Sowing Confusion and Doubt, Trump Attempts Climate Policy Rollbacks

Robert Verchick

March 28, 2017

Donald Trump has been in office only 68 days, and already I've passed the threshold from shock to boredom. His order to erase climate change from federal policy, preceded by a speech before captive members of the Environmental Protection Agency (EPA), only seals the deal. I served at the EPA during President Obama's first term, helping that agency and others prepare for the hazards of climate change. That work is serious and complicated and subtle. Trump, of course, is anything but. The man is as formulaic as a Hanna-Barbera cartoon. 

First there's the over-the-top infliction of trauma with blindness to reason. He'll launch an executive order rescinding climate change policy! Forget the decades of studies and empirical data confirming an era of rising seas, heavier rains, and stronger storms. Science is for nerds with thick glasses. Only a "loser" would stop an expensive project just because there was a risk of climate-based harm. So license that nuclear reactor in a flood plain. Unroll that highway on the sinking shore. And forget the curlicue of regulations meant to catapult communities toward the job-creating industries of wind and solar, and that cut pollution, too. Real air is the kind you taste when you inhale. 

The second part of the formula is to hide your laziness in something like a hopped-up executive order with lots of bark and limited bite. Executive orders, which can be issued by the president unilaterally with little review, are helpful in organizing activities and signaling priorities, but they rarely do much on their own. Trump can order the EPA to reverse its clean power regulations. He can order the Department of Energy to ignore sea level rise when it sites a nuclear facility. But EPA's rules will take years of process and litigation to undo, if they can be legally undone at all. And federal courts are already insisting that federal agencies account for climate change in their environmental reviews. "So let it be written, so let it be done," only works in the movies. Sad! 

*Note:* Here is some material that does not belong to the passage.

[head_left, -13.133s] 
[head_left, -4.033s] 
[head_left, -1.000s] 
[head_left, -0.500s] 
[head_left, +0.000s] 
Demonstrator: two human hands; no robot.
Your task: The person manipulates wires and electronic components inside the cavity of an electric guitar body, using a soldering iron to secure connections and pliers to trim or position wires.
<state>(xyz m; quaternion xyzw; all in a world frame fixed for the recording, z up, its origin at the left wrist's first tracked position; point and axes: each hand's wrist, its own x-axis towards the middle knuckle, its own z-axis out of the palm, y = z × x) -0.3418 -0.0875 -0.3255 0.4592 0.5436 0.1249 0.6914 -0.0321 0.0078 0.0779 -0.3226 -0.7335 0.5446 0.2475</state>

What Trump's order does do, at least in the short term, is sow confusion and doubt. So what else is new? 

The last piece of the Trump formula involves the strategic use of humiliation and shame. To the hundreds of dedicated staffers at the EPA who work every day to make sure our air and water are clean and that our children will lead long and healthy lives, Trump made them feel small. That's shameful – and, at this point, so pathetically predictable. I know my friends at EPA can withstand the banality. They are professionals. They are proud that the policies they have designed and enforced have saved tens of thousands of lives and hundreds of billions of dollars. They are serious people of substance. And their work is the opposite of boring.